Frédéric Couchet : D’accord. Ce qui est très bien avec Guillaume Poupard c’est qu’il répond à une partie des questions que j’ai préparées sur la présentation de l’ANSSI, donc c’est absolument génial !
Vous dites 600 personnes. Je vais aller directement à cette question-là : quels types de profils vous recrutez et comment vous les recrutez ? J’imagine que ce sont souvent quand même des profils de haut niveau qui peuvent donc être pistés par des grandes entreprises. Quelle est la motivation des gens qui viennent travailler à l’ANSSI ?

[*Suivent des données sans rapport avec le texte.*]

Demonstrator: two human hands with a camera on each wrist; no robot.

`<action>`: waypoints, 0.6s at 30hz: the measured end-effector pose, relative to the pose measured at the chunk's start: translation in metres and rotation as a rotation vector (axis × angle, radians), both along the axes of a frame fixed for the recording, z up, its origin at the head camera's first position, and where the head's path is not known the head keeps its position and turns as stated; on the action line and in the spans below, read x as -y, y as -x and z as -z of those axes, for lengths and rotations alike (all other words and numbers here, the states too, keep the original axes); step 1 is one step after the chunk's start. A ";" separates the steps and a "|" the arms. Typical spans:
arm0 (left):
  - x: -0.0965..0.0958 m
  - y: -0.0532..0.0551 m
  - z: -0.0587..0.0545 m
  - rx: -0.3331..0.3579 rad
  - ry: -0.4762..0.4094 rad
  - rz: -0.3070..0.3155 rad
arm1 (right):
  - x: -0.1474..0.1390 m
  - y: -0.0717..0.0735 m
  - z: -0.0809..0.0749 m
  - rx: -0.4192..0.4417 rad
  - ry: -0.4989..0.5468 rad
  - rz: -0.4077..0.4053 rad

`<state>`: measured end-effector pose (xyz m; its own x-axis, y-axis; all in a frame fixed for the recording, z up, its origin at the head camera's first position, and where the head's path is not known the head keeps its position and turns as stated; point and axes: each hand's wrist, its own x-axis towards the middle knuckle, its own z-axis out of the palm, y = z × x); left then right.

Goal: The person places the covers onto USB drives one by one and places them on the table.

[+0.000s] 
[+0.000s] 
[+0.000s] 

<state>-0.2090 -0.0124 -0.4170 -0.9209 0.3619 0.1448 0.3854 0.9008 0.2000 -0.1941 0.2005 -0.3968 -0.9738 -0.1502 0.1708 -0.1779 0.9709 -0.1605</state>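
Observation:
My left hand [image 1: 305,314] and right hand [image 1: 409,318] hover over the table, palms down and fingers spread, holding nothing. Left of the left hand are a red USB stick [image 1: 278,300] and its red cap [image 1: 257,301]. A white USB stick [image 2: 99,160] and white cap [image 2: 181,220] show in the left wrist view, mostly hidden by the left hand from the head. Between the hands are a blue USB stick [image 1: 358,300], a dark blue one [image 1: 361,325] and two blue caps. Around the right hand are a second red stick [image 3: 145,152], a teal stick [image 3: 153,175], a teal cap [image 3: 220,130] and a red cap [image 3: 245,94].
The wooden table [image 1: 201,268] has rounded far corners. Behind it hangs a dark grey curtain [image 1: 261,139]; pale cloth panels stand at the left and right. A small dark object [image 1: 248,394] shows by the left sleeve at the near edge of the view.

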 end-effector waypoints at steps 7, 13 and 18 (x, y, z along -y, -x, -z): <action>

Guillaume Poupard : On parle de ressources humaines en général, un terme que je n’aime pas trop, mais c’est bien ça la question : la richesse de l’agence et ce qui fait qu’on est efficaces, c’est la qualité de nos experts. Évidemment, il y a une question majeure qui est d’attirer des talents pour venir renforcer les rangs de l’ANSSI, pour pouvoir remplir nos missions et ce, évidemment, dans des conditions de concurrence assez fortes. Aujourd’hui sur le marché du travail, en termes de sécurité numérique, il y a peu d’offres et beaucoup de demandes, le marché est très déséquilibré, il continue à se déséquilibrer : la demande continue à croître parce que tout le monde a besoin de se protéger, les entreprises privées ont besoin de développer des capacités en termes de cybersécurité. Donc quelque part, pour schématiser, ce qu’on propose à l’ANSSI c’est d’abord d’embaucher des jeunes – il n’y a pas que des jeunes sortis d’école à l’ANSSI mais c’est quand même le processus majoritaire – faire venir des jeunes, le faire également un peu par la connaissance, par le bouche-à-oreille. C’est souvent des gens qui sont déjà à l’ANSSI qui attirent d’autres personnes au sein de l’Agence. Et puis, ce qui est absolument essentiel, c’est de proposer des métiers, des valeurs qui soient en adéquation avec ce que pensent nos experts. Donc idéalement, et je pense que c’est le cas, quelqu’un qui vient chez nous il fait quelque chose qu’il ne pourrait pas faire ailleurs, il fait quelque chose d’exceptionnel, il fait quelque chose d’utile au niveau national que ce soit en prévention ou bien en aide aux victimes, et ça je pense que ça c’est la grande motivation de nos agents sachant qu’après on ne passe pas sa vie à l’ANSSI, probablement, il faut raisonner de manière ouverte.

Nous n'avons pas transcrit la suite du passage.